#### Task brief:
Look below for the line holding "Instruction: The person" and the line holding "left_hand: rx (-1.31". Repeat those two and everything between, exactly.

#### Record set:
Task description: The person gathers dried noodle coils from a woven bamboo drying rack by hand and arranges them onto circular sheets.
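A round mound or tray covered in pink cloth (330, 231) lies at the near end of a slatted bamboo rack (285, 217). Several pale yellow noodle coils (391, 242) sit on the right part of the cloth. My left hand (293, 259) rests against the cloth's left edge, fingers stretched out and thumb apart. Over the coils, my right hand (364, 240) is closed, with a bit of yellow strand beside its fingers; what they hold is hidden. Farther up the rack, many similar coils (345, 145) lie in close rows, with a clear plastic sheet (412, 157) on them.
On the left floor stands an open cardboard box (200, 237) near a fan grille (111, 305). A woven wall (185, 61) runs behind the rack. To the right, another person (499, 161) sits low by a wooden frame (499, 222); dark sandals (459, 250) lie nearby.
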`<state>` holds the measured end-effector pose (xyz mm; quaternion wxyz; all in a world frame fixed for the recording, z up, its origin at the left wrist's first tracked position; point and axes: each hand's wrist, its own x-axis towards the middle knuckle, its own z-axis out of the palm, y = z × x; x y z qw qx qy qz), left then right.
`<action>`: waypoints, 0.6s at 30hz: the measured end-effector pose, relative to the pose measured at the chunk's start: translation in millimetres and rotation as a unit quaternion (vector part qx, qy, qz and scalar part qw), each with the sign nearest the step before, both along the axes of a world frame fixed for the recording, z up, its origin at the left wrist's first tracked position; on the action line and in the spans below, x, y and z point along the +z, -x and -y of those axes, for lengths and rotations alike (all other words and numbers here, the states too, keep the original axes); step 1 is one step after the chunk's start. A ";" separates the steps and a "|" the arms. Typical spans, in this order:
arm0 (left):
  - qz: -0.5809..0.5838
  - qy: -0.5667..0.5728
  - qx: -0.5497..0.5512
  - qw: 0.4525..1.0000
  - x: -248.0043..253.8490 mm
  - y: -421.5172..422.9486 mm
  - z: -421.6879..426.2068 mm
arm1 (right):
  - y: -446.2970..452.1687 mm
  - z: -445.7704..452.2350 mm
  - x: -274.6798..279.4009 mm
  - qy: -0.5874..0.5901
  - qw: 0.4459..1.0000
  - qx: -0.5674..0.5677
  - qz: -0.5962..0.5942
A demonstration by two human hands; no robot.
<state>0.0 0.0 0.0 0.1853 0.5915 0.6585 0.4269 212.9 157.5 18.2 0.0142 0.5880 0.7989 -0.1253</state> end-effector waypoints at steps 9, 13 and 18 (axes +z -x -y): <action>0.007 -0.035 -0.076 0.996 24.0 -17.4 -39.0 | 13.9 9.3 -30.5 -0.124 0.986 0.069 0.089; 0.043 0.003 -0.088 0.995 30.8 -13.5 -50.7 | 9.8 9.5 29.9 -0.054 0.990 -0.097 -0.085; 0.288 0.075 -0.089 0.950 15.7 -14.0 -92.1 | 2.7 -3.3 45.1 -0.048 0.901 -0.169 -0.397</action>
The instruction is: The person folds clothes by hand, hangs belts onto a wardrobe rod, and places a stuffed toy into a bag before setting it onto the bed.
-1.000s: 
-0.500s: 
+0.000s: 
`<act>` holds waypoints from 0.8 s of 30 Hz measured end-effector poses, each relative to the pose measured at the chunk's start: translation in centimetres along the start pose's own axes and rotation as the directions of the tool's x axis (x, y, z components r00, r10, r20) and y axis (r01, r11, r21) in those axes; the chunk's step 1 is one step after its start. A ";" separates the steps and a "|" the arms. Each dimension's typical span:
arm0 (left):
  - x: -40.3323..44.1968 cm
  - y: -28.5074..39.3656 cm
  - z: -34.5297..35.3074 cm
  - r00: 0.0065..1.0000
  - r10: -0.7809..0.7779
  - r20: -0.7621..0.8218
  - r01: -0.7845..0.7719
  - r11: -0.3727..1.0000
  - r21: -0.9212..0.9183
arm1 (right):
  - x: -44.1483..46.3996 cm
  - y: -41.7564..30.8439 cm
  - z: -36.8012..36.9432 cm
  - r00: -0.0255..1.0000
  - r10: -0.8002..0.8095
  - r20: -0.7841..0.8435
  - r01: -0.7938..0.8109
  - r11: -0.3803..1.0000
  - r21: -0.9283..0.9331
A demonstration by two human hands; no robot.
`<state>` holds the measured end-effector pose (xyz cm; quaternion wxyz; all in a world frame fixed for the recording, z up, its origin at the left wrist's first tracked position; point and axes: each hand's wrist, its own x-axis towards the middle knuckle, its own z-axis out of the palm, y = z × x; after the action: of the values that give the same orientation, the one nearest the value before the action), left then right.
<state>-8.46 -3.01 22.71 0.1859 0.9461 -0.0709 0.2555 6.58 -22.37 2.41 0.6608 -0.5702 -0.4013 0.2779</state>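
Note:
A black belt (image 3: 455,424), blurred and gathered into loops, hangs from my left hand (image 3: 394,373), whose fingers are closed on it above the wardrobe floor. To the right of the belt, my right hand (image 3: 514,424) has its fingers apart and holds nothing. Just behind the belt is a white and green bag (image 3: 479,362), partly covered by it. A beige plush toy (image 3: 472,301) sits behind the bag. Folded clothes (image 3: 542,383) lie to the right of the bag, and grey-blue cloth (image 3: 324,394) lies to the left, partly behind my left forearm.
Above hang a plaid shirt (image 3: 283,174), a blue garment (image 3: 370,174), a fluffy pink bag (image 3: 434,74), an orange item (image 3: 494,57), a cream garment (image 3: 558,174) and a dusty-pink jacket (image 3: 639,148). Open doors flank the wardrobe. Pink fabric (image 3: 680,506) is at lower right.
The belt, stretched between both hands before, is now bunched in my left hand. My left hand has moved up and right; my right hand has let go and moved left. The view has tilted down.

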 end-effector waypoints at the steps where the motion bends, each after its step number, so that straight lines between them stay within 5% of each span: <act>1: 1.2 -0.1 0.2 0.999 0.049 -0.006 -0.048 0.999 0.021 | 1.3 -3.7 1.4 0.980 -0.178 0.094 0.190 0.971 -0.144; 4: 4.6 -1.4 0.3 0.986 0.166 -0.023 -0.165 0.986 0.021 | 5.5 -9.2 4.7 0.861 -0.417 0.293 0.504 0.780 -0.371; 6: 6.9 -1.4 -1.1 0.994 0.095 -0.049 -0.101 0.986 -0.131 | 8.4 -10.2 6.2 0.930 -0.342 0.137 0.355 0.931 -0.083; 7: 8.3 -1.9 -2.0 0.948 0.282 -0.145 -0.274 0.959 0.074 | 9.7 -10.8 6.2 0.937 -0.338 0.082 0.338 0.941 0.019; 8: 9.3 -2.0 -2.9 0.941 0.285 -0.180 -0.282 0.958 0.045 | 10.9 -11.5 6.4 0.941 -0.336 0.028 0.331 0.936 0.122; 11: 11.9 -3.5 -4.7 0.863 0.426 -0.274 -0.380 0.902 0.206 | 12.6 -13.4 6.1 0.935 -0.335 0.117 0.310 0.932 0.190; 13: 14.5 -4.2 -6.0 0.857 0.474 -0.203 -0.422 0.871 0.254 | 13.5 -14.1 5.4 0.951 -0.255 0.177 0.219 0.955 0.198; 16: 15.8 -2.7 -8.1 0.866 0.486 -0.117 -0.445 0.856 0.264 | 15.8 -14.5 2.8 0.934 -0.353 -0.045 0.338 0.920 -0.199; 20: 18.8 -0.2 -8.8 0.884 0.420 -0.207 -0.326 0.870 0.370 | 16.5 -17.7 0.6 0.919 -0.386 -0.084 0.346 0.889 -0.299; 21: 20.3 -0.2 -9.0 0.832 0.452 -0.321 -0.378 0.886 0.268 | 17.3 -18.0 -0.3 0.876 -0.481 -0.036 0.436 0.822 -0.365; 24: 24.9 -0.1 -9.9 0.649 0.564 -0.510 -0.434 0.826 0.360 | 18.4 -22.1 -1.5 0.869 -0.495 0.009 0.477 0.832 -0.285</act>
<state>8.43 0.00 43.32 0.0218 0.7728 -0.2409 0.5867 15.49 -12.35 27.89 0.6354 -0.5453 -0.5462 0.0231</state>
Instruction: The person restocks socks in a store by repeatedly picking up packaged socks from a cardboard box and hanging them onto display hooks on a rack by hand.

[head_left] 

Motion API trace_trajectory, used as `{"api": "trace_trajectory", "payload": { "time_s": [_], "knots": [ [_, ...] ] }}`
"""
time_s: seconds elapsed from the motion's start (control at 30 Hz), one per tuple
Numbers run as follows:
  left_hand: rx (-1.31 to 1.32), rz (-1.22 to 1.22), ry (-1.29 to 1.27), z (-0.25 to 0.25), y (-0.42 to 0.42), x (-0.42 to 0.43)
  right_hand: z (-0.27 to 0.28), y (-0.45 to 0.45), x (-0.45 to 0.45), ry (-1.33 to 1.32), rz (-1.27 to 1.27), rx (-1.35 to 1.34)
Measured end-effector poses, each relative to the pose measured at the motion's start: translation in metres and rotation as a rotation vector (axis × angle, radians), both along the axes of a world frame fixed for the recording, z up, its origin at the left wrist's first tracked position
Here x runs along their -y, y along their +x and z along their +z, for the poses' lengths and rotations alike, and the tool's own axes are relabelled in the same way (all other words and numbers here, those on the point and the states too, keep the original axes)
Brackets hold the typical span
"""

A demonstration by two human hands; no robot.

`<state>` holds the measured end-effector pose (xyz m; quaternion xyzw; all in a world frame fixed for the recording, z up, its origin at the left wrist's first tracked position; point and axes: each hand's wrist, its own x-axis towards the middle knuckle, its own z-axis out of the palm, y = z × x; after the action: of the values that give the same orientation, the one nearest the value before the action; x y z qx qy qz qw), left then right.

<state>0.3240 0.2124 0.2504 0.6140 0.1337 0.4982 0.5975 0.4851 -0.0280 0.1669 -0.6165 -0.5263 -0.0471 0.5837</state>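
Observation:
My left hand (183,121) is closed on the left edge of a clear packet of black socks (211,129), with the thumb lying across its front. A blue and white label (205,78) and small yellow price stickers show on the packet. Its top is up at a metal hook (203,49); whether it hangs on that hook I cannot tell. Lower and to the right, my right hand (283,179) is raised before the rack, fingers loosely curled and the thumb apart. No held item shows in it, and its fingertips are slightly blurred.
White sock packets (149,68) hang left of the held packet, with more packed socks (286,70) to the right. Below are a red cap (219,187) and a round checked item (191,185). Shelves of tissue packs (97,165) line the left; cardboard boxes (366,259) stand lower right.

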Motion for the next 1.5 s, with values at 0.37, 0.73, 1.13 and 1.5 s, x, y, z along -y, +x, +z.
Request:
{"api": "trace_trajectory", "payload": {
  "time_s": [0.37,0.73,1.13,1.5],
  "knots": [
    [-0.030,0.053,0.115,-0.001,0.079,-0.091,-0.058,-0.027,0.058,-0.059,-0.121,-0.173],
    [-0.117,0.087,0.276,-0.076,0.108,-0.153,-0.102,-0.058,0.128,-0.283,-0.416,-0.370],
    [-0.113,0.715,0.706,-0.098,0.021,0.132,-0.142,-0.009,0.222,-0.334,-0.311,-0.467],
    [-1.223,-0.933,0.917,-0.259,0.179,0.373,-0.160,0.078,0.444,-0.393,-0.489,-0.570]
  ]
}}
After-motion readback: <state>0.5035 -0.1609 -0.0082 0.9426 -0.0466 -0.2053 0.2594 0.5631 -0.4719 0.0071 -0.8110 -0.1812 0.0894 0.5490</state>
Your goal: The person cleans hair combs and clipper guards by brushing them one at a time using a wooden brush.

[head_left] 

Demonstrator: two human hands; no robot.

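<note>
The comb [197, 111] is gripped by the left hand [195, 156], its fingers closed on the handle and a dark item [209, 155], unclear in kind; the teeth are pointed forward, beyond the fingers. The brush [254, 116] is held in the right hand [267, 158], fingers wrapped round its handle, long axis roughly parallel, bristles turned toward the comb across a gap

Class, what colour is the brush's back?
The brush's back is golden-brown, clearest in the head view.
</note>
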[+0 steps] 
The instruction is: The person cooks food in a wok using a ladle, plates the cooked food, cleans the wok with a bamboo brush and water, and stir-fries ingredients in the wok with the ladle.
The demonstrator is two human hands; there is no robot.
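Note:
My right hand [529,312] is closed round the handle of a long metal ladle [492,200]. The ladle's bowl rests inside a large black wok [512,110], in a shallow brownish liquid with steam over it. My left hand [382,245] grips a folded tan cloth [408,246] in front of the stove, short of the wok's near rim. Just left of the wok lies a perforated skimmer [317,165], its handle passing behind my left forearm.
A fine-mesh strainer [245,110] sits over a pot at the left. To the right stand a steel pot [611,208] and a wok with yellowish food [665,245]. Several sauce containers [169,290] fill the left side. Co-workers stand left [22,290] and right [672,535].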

#### Output below:
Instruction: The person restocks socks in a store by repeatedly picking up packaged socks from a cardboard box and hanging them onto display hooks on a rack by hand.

[head_left] 

Motion API trace_trajectory, used as `{"api": "trace_trajectory", "payload": { "time_s": [_], "knots": [ [_, ...] ] }}`
"""
time_s: seconds elapsed from the motion's start (control at 30 Hz), one per tuple
Numbers run as follows:
  left_hand: rx (-1.31 to 1.32), rz (-1.22 to 1.22), ry (-1.29 to 1.27), z (-0.25 to 0.25), y (-0.42 to 0.42), x (-0.42 to 0.43)

There is nothing more to this answer.